━━ Material supplied ━━
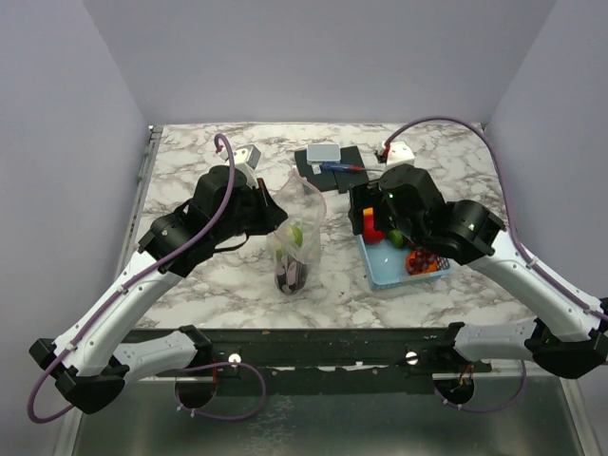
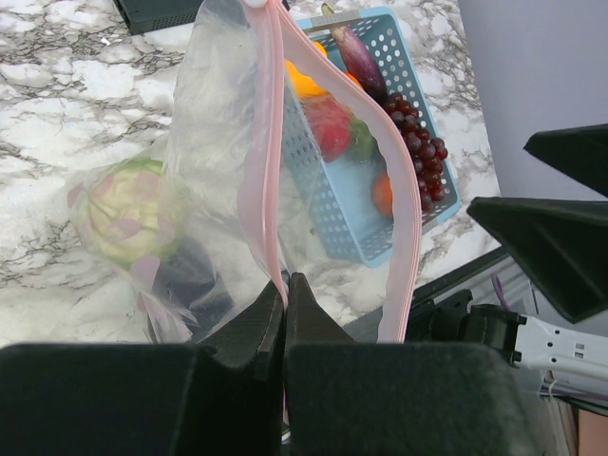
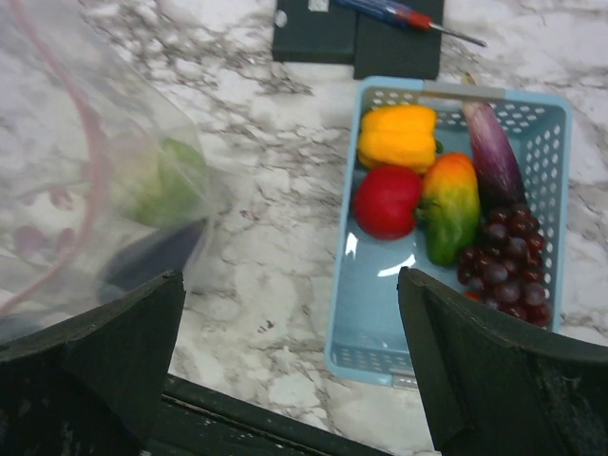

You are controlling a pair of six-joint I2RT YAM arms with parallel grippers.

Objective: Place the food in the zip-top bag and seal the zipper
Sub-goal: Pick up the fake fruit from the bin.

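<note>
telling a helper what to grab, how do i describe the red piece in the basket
Find the light-blue basket on the table's right side. By its left wall, just nearer than the yellow pepper, sits the red piece: the only round, plain red thing there.

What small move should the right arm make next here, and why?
Probably lower the open right hand toward the red piece in the basket and close on it. The left hand pinches the bag at its rim, mouth open. The cabbage is inside, but several pieces lie in the basket.
</note>
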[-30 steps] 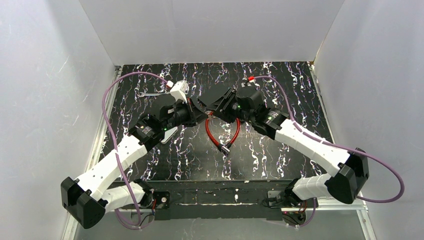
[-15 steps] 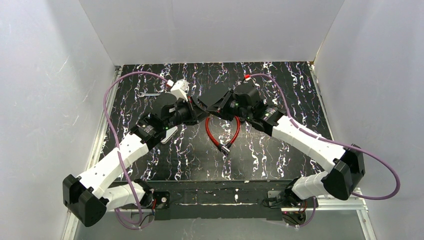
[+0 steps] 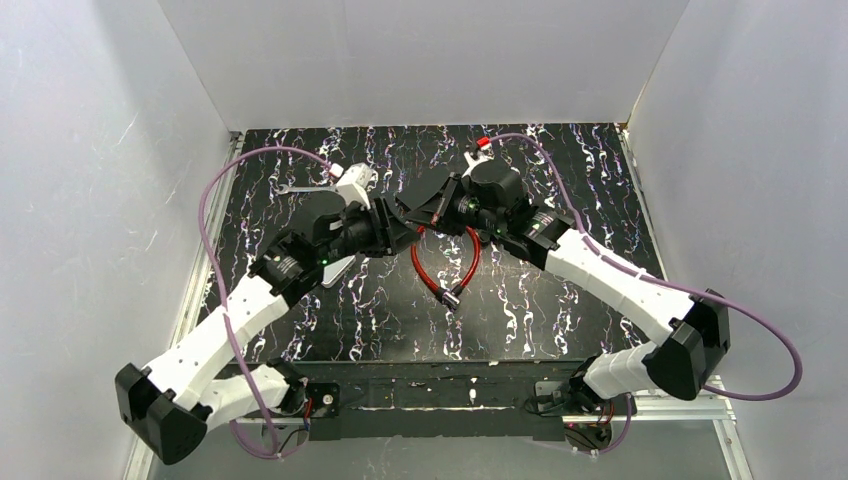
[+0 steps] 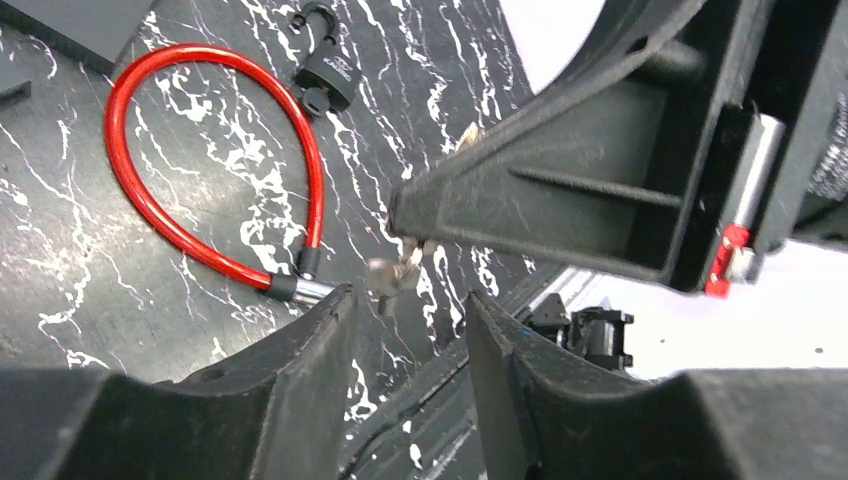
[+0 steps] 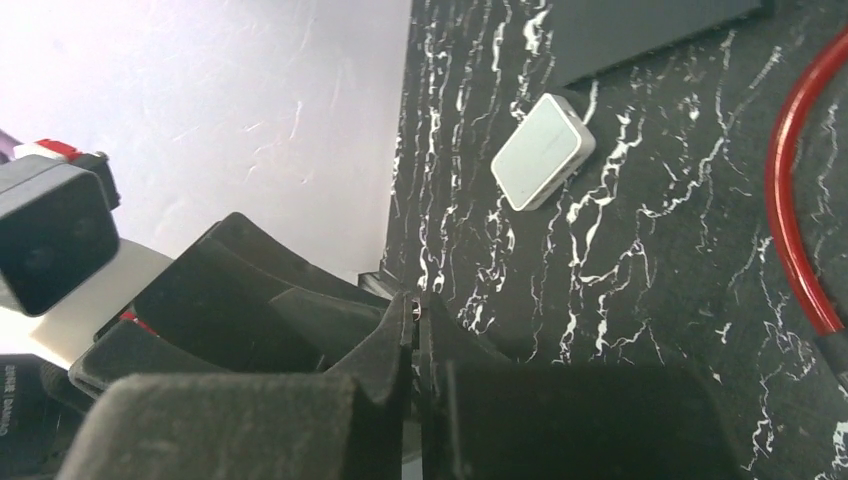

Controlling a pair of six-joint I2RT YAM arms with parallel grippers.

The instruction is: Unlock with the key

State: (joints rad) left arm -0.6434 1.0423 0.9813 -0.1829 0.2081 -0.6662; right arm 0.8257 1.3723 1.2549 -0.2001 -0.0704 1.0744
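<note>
The tiny silvery key (image 4: 393, 275) hangs blurred from the tips of my right gripper (image 4: 400, 215), just above the gap of my left gripper (image 4: 408, 300), which is open and empty. In the right wrist view my right gripper (image 5: 415, 300) is shut with a small metal glint of the key (image 5: 416, 306) between its tips. Both grippers meet over the table's middle, left (image 3: 408, 238) and right (image 3: 403, 210). The red cable lock (image 4: 315, 190) lies below them, its black lock body (image 4: 325, 80) apart from the bare metal end (image 4: 305, 290). The cable (image 3: 422, 268) shows from above too.
A white box (image 5: 543, 150) lies on the black marbled table, partly under my left arm (image 3: 338, 268). A flat silver wrench (image 3: 298, 187) lies at the back left. White walls close in the table on three sides.
My left arm has swung its elbow down-left and brought its open gripper right under the right gripper's tips. The right gripper has shifted slightly back and left, still shut.
</note>
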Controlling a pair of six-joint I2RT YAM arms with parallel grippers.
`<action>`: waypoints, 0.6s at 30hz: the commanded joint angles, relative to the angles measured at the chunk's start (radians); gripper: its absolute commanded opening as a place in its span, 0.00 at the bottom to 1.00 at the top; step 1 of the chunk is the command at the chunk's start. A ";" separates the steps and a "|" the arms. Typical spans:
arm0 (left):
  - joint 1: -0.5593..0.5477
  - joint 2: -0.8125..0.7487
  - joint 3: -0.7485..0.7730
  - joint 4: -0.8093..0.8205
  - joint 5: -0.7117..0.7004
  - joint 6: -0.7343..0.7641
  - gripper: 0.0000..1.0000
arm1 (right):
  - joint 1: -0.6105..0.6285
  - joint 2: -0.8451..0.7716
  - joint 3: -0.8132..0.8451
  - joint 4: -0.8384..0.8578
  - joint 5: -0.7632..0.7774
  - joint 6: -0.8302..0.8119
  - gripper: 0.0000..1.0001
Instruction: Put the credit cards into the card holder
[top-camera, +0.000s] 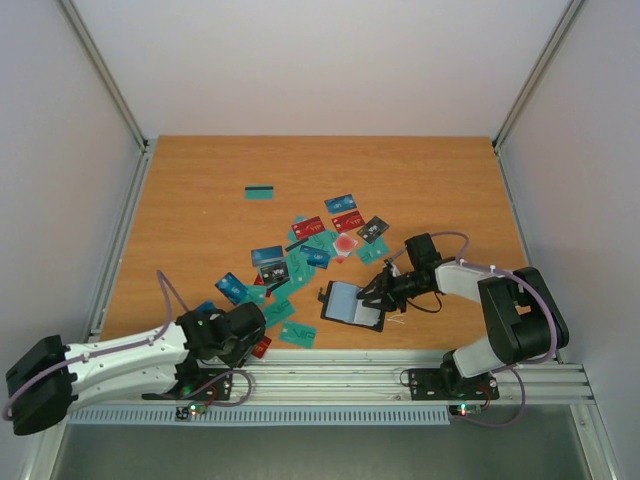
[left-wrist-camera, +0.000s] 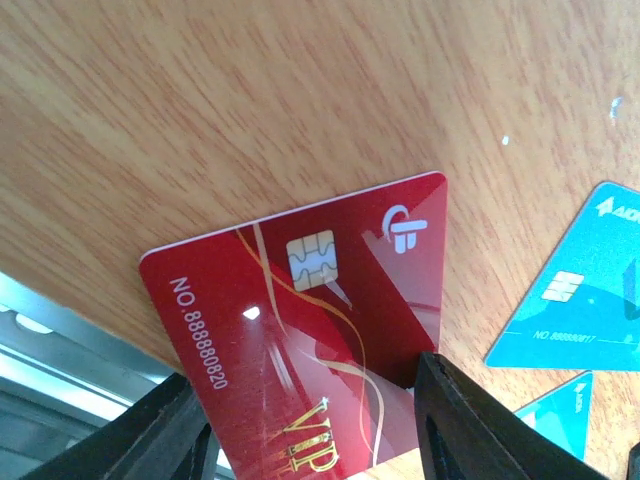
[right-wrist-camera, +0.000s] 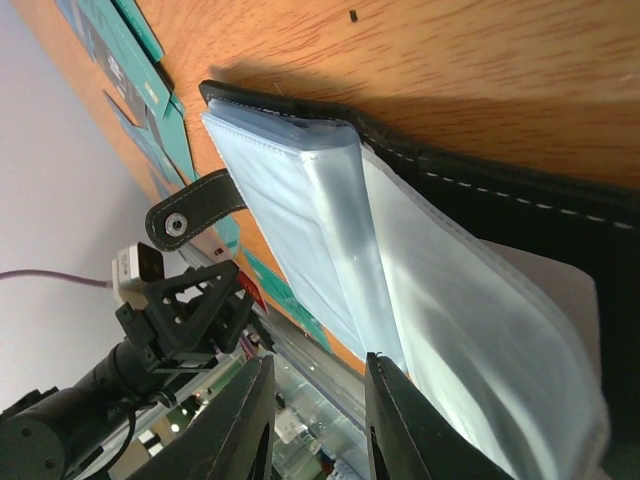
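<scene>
A red credit card (left-wrist-camera: 300, 320) with a chip and gold "VIP" print lies at the table's near edge (top-camera: 262, 347). My left gripper (left-wrist-camera: 305, 375) (top-camera: 250, 335) straddles it, and its black fingers (left-wrist-camera: 455, 420) press against the card's two long edges. The black card holder (top-camera: 352, 303) lies open near the front, its clear plastic sleeves (right-wrist-camera: 330, 230) fanned above the black cover (right-wrist-camera: 520, 200). My right gripper (right-wrist-camera: 315, 420) (top-camera: 378, 292) sits at the holder's right side, partly open. One finger rests against the sleeves and the gap between the fingers is empty.
Several teal, blue, red and dark cards (top-camera: 310, 250) are scattered mid-table, and one teal card (top-camera: 260, 192) lies apart farther back. Teal cards (left-wrist-camera: 580, 300) lie right of the red one. A metal rail (top-camera: 330, 375) runs along the near edge.
</scene>
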 joint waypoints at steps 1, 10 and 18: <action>0.003 -0.023 -0.017 -0.029 -0.028 0.001 0.51 | 0.000 -0.016 -0.018 0.032 0.000 0.021 0.27; 0.004 -0.088 0.027 -0.102 -0.058 0.046 0.37 | 0.000 -0.016 -0.037 0.075 0.000 0.051 0.27; 0.004 -0.103 0.070 -0.140 -0.095 0.092 0.28 | 0.000 -0.014 -0.039 0.100 -0.001 0.068 0.27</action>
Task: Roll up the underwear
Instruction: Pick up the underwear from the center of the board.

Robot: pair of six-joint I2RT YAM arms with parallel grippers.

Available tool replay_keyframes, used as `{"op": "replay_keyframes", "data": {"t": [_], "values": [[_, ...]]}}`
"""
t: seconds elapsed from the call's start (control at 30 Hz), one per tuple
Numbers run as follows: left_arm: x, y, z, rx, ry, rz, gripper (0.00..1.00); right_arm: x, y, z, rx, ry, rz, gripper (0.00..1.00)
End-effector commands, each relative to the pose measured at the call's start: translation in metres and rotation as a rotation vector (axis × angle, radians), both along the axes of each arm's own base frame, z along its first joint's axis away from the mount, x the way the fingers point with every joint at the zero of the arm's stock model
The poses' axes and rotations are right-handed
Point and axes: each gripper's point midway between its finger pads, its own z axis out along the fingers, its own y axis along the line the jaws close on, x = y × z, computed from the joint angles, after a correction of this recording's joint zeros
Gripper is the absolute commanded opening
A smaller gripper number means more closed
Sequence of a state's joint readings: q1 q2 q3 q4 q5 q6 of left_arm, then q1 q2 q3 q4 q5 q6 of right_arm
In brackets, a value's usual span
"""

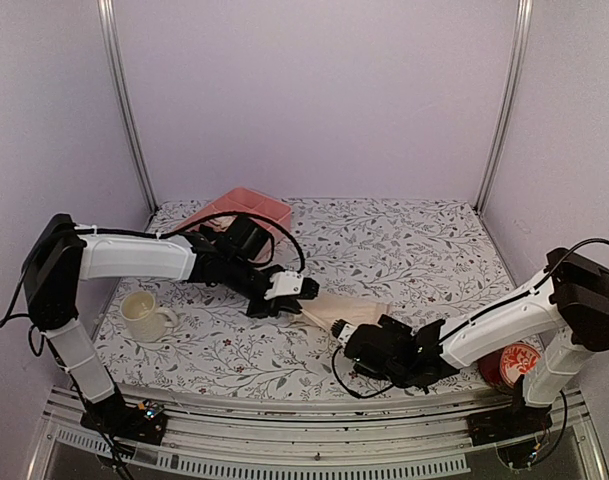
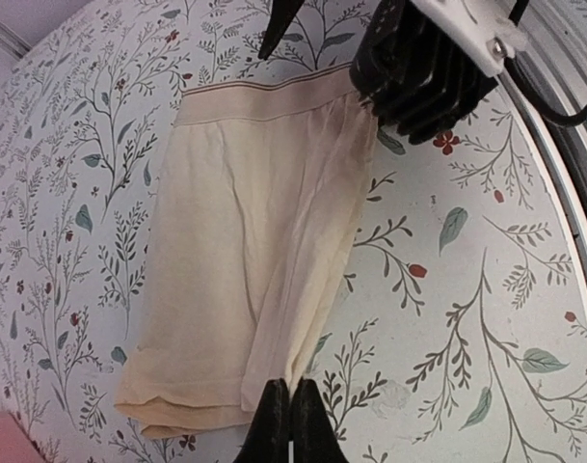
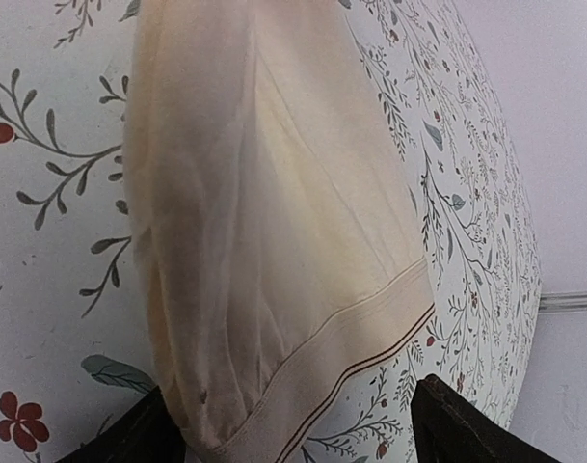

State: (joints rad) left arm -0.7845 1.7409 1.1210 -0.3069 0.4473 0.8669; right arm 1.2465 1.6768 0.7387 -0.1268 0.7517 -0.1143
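On table: mug left, underwear right of it, tray behind.

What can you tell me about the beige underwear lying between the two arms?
The beige underwear is thin, pale peach fabric, seemingly folded lengthwise into a narrow strip, lying flat on the floral tablecloth. Its ribbed waistband with a dark stripe sits inside the open right pincer. The left pincer is closed at the leg end, apparently pinching it.

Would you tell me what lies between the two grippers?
The pale underwear lies flat between the left gripper and the right gripper; the top external view shows it.
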Motion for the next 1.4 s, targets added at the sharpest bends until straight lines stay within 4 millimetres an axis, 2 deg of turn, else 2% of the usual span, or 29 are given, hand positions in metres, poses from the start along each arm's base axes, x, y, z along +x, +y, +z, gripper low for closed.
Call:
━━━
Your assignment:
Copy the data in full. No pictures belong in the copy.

Answer space:
You are controlling a pair of six-joint I2RT YAM arms with parallel grippers.

Objective: Place the food in the zip-top bag and seal the zipper
Sub-goal: Pick up the fake fruit from the bin.

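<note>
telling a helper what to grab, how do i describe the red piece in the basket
Find the light-blue basket on the table's right side. By its left wall, just nearer than the yellow pepper, sits the red piece: the only round, plain red thing there.

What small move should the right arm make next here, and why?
Probably lower the open right hand toward the red piece in the basket and close on it. The left hand pinches the bag at its rim, mouth open. The cabbage is inside, but several pieces lie in the basket.
</note>
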[-30 steps] 
[-15 steps] 
[+0 steps] 
[+0 steps] 
[+0 steps] 

Controlling a pair of six-joint I2RT YAM arms with parallel grippers.

The instruction is: Unlock with the key

State: (joints rad) left arm -0.6434 1.0423 0.9813 -0.1829 0.2081 -0.6662; right arm 0.8257 1.3723 1.2549 -0.2001 -0.0704 1.0744
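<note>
The tiny silvery key (image 4: 393, 275) hangs blurred from the tips of my right gripper (image 4: 400, 215), just above the gap of my left gripper (image 4: 408, 300), which is open and empty. In the right wrist view my right gripper (image 5: 415, 300) is shut with a small metal glint of the key (image 5: 416, 306) between its tips. Both grippers meet over the table's middle, left (image 3: 408, 238) and right (image 3: 403, 210). The red cable lock (image 4: 315, 190) lies below them, its black lock body (image 4: 325, 80) apart from the bare metal end (image 4: 305, 290). The cable (image 3: 422, 268) shows from above too.
A white box (image 5: 543, 150) lies on the black marbled table, partly under my left arm (image 3: 338, 268). A flat silver wrench (image 3: 298, 187) lies at the back left. White walls close in the table on three sides.
My left arm has swung its elbow down-left and brought its open gripper right under the right gripper's tips. The right gripper has shifted slightly back and left, still shut.
</note>
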Controlling a pair of six-joint I2RT YAM arms with parallel grippers.
`<action>`: waypoints, 0.6s at 30hz: the commanded joint angles, relative to the angles measured at the chunk's start (radians); gripper: its absolute commanded opening as a place in its span, 0.00 at the bottom to 1.00 at the top; step 1 of the chunk is the command at the chunk's start. A ";" separates the steps and a "|" the arms. Typical spans:
arm0 (left):
  - joint 1: -0.5593..0.5477
  - joint 2: -0.8125..0.7487
  - joint 3: -0.7485..0.7730
  - joint 4: -0.8093..0.8205
  - joint 5: -0.7117..0.7004
  - joint 6: -0.7343..0.7641
  - gripper: 0.0000..1.0000
arm1 (right):
  - joint 1: -0.6105..0.6285
  - joint 2: -0.8451..0.7716
  - joint 3: -0.8132..0.8451
  - joint 4: -0.8384..0.8578
  - joint 5: -0.7632..0.7774
  - joint 6: -0.8302..0.8119
  - gripper: 0.0000..1.0001
Instruction: Put the credit cards into the card holder
[top-camera, +0.000s] 
[left-wrist-camera, +0.000s] 
[right-wrist-camera, +0.000s] 
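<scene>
A red credit card (left-wrist-camera: 300, 320) with a chip and gold "VIP" print lies at the table's near edge (top-camera: 262, 347). My left gripper (left-wrist-camera: 305, 375) (top-camera: 250, 335) straddles it, and its black fingers (left-wrist-camera: 455, 420) press against the card's two long edges. The black card holder (top-camera: 352, 303) lies open near the front, its clear plastic sleeves (right-wrist-camera: 330, 230) fanned above the black cover (right-wrist-camera: 520, 200). My right gripper (right-wrist-camera: 315, 420) (top-camera: 378, 292) sits at the holder's right side, partly open. One finger rests against the sleeves and the gap between the fingers is empty.
Several teal, blue, red and dark cards (top-camera: 310, 250) are scattered mid-table, and one teal card (top-camera: 260, 192) lies apart farther back. Teal cards (left-wrist-camera: 580, 300) lie right of the red one. A metal rail (top-camera: 330, 375) runs along the near edge.
</scene>
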 joint waypoints at steps 1, 10 and 18: <action>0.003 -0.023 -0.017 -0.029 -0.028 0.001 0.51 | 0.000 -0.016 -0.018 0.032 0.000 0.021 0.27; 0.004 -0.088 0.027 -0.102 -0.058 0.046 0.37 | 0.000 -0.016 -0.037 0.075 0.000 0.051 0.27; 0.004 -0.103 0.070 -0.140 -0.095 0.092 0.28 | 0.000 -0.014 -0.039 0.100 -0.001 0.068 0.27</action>
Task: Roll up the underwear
Instruction: Pick up the underwear from the center of the board.

Robot: pair of six-joint I2RT YAM arms with parallel grippers.

Available tool replay_keyframes, used as `{"op": "replay_keyframes", "data": {"t": [_], "values": [[_, ...]]}}`
"""
t: seconds elapsed from the call's start (control at 30 Hz), one per tuple
Numbers run as follows: left_arm: x, y, z, rx, ry, rz, gripper (0.00..1.00); right_arm: x, y, z, rx, ry, rz, gripper (0.00..1.00)
End-effector commands, each relative to the pose measured at the call's start: translation in metres and rotation as a rotation vector (axis × angle, radians), both along the axes of each arm's own base frame, z along its first joint's axis away from the mount, x the way the fingers point with every joint at the zero of the arm's stock model
The poses' axes and rotations are right-handed
Point and axes: each gripper's point midway between its finger pads, its own z axis out along the fingers, its own y axis along the line the jaws close on, x = y × z, computed from the joint angles, after a correction of this recording's joint zeros
Gripper is the absolute commanded opening
A smaller gripper number means more closed
Sequence of a state's joint readings: q1 q2 q3 q4 q5 q6 of left_arm, then q1 q2 q3 q4 q5 q6 of right_arm
In brackets, a value's usual span
"""


State: (joints rad) left arm -0.7845 1.7409 1.1210 -0.3069 0.4473 0.8669; right arm 1.2465 1.6768 0.7387 -0.1268 0.7517 -0.1143
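On table: mug left, underwear right of it, tray behind.

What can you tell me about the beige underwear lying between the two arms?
The beige underwear is thin, pale peach fabric, seemingly folded lengthwise into a narrow strip, lying flat on the floral tablecloth. Its ribbed waistband with a dark stripe sits inside the open right pincer. The left pincer is closed at the leg end, apparently pinching it.

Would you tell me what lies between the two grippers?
The pale underwear lies flat between the left gripper and the right gripper; the top external view shows it.
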Motion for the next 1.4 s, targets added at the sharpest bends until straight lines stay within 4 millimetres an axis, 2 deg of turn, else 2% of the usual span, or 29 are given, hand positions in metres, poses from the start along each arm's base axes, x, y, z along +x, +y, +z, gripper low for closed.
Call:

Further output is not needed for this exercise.